There's No Escaping Energy Action Limited's (ASX:EAX) Muted Earnings Despite A 29% Share Price Rise

Energy Action Limited (ASX:EAX) shares have had a really impressive month, gaining 29% after a shaky period beforehand. The last 30 days bring the annual gain to a very sharp 45%.

In spite of the firm bounce in price, Energy Action's price-to-earnings (or "P/E") ratio of 8.8x might still make it look like a strong buy right now compared to the market in Australia, where around half of the companies have P/E ratios above 21x and even P/E's above 39x are quite common.
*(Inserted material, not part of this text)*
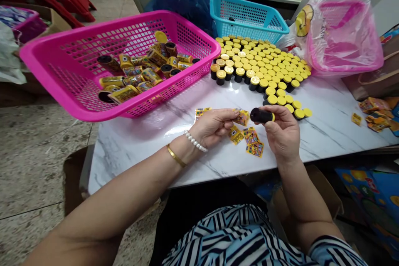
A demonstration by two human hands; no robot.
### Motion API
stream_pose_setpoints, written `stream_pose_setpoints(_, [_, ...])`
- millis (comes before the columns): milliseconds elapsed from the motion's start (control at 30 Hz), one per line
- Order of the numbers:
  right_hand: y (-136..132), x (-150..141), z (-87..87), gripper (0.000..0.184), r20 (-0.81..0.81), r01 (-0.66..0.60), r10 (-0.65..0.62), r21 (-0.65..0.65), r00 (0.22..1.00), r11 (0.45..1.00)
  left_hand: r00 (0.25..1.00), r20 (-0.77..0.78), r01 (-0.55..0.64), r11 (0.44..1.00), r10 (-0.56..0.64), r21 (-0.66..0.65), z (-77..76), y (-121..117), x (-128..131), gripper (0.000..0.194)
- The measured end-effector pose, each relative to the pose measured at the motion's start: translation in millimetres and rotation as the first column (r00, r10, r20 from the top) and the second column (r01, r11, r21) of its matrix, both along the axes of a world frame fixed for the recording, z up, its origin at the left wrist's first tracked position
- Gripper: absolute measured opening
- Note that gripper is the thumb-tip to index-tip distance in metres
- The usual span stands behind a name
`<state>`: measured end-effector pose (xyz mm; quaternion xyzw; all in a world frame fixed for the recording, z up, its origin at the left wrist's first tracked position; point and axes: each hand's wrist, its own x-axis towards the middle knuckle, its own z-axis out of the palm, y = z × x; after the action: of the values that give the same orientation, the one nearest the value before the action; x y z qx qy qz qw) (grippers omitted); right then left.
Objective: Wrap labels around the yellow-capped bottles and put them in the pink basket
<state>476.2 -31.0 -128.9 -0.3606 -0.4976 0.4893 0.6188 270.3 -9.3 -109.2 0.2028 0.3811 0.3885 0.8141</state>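
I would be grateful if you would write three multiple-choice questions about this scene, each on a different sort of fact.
1. Where is the turquoise basket?
A) Beyond the rows of capped tubes
B) Inside the pink plastic bag
C) Under the table

2. What colour is the basket holding the wrapped tubes?
A) Green
B) Magenta
C) Orange

3. How is the black tube placed?
A) Standing on the table
B) Lying in a basket
C) Held in the fingers of the right hand

1: A, it shows past the far side of the rows.
2: B, its mesh is bright magenta.
3: C, it is gripped with its black end towards the left hand.
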Motion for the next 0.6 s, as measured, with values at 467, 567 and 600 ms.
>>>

Although, it's not wise to just take the P/E at face value as there may be an explanation why it's so limited.

Energy Action certainly has been doing a great job lately as it's been growing earnings at a really rapid pace. It might be that many expect the strong earnings performance to degrade substantially, which has repressed the P/E. If that doesn't eventuate, then existing shareholders have reason to be quite optimistic about the future direction of the share price.

See our latest analysis for Energy Action

pe-multiple-vs-industry
ASX:EAX Price to Earnings Ratio vs Industry September 3rd 2025
We don't have analyst forecasts, but you can see how recent trends are setting up the company for the future by checking out our free report on Energy Action's earnings, revenue and cash flow.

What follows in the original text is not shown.